╭─ WORKING DATA

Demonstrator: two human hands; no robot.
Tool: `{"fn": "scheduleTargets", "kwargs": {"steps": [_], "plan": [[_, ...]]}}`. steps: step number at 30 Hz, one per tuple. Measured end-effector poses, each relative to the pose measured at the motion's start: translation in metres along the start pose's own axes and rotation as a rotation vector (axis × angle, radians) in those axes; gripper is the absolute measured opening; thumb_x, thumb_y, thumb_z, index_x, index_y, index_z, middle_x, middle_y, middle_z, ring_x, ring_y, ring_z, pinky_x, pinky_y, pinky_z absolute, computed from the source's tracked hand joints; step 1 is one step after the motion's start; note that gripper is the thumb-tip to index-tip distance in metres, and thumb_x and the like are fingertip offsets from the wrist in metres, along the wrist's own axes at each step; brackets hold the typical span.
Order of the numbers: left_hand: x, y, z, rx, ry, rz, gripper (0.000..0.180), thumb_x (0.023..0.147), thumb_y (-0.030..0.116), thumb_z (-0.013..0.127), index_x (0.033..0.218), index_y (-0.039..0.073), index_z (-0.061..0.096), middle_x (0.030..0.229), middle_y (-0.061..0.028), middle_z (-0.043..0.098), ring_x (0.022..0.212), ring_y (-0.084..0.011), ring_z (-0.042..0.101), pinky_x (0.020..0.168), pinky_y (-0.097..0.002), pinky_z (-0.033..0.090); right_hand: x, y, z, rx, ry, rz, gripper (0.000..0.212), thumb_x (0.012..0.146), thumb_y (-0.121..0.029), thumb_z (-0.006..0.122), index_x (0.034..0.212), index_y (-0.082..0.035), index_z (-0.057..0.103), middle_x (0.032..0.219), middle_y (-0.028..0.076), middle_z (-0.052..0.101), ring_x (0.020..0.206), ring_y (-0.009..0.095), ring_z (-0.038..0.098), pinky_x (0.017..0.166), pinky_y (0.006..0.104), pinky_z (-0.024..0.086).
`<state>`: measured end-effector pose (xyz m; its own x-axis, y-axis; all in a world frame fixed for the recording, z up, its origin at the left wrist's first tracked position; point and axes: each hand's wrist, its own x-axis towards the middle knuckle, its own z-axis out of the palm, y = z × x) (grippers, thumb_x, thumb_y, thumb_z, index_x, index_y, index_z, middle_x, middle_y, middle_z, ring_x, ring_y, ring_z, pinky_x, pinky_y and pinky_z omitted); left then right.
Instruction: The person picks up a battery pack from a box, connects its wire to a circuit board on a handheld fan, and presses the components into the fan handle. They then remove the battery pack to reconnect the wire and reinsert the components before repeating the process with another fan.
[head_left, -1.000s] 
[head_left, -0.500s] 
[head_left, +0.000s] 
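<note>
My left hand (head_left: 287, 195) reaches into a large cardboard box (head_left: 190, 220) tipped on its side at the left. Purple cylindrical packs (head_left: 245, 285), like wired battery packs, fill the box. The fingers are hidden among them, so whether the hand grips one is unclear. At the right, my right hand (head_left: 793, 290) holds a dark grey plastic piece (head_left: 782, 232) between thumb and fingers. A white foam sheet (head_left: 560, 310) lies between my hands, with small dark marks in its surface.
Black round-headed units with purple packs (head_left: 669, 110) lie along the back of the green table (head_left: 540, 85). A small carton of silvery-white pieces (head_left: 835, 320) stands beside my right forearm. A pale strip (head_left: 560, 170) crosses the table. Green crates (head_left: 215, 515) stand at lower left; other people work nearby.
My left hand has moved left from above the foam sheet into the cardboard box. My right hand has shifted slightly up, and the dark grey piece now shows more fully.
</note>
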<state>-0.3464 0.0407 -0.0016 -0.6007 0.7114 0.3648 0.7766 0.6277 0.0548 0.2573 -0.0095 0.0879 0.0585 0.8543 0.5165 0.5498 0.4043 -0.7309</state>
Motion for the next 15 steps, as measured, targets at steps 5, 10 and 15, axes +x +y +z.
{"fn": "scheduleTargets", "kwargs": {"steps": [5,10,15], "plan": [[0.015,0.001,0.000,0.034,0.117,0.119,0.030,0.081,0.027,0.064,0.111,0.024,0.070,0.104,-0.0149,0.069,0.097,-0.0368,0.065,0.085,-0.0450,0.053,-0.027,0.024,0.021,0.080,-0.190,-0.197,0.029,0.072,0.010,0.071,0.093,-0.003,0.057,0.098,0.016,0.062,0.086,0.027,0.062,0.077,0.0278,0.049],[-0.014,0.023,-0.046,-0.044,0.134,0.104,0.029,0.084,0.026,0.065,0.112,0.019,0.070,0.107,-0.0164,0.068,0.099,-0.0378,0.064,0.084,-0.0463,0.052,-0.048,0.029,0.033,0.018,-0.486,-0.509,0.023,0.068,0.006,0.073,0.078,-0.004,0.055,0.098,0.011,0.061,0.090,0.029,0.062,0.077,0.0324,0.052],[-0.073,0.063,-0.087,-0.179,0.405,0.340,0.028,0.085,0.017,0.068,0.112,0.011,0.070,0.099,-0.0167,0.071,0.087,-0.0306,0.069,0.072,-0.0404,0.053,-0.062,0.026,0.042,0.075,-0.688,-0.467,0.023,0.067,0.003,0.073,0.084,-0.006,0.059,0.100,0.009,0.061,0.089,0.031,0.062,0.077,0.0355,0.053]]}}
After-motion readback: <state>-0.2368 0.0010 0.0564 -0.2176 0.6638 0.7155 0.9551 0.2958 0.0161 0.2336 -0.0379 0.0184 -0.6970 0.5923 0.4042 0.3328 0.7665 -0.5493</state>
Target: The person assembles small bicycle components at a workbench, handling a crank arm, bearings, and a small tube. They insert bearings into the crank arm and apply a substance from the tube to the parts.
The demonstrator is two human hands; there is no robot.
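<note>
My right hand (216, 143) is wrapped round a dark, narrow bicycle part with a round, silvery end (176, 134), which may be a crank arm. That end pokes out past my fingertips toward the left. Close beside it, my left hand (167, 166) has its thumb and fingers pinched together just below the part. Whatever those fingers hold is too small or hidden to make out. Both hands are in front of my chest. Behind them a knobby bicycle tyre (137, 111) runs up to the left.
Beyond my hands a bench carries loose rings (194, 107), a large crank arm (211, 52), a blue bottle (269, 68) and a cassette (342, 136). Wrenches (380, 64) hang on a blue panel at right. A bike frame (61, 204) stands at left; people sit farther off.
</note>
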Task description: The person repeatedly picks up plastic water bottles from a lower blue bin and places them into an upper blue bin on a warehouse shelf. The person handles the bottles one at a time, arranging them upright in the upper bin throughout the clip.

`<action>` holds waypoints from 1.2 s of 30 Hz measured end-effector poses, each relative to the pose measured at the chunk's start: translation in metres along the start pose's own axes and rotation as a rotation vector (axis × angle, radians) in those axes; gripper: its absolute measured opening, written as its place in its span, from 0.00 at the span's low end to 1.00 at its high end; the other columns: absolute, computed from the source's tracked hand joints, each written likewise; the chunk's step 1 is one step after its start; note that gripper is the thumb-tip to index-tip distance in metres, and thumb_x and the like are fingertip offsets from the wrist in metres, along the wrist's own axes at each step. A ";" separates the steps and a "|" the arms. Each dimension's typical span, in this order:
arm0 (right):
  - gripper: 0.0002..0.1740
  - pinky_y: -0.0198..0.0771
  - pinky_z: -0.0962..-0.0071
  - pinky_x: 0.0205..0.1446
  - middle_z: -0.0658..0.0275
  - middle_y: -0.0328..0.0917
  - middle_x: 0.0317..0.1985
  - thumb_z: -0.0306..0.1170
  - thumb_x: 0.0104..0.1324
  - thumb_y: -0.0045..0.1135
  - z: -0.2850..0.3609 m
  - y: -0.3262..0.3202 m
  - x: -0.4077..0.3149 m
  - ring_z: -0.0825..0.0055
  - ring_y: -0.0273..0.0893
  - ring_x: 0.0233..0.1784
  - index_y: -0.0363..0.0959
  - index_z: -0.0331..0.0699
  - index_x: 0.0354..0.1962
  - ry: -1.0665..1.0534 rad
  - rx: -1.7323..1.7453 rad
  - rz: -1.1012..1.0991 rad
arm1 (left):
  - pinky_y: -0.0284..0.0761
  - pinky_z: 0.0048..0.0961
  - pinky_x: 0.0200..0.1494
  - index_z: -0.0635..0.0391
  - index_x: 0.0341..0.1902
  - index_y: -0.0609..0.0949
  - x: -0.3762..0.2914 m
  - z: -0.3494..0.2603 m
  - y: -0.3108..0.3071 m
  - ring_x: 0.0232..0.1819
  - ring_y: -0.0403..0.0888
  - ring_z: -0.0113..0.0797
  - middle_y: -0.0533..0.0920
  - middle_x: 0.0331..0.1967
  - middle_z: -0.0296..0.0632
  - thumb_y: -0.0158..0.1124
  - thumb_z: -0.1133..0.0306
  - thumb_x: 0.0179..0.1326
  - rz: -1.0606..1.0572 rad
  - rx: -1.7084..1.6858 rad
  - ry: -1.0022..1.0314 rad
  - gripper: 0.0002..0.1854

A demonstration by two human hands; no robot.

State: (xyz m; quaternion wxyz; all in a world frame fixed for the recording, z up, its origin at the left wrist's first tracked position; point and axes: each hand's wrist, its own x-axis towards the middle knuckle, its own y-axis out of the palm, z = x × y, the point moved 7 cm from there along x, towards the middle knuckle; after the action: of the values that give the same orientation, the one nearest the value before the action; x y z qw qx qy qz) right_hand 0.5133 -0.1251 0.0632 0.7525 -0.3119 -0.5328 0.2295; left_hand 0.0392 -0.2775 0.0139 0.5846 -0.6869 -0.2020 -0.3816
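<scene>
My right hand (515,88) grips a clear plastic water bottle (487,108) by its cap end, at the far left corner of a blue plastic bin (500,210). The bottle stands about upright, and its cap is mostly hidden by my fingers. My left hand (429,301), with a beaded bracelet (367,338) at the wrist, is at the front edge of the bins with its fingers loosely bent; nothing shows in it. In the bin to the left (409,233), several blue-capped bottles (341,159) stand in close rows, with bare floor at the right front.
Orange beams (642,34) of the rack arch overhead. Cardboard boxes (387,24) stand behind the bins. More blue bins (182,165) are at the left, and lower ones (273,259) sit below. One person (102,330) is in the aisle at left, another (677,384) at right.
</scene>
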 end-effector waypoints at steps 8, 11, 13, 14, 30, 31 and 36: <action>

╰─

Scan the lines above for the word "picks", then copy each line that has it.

** SOLUTION TO THIS PROBLEM **
Instruction: The person picks up a battery pack from a box, connects its wire to a circuit board on a handheld fan, and presses the components into the fan handle. They then remove the battery pack to reconnect the wire and reinsert the components before repeating the process with another fan.
Task description: The person repeatedly picks up plastic water bottles from a lower blue bin and places them into an upper blue bin on a warehouse shelf. The person handles the bottles one at a time, arranging them upright in the upper bin throughout the clip.

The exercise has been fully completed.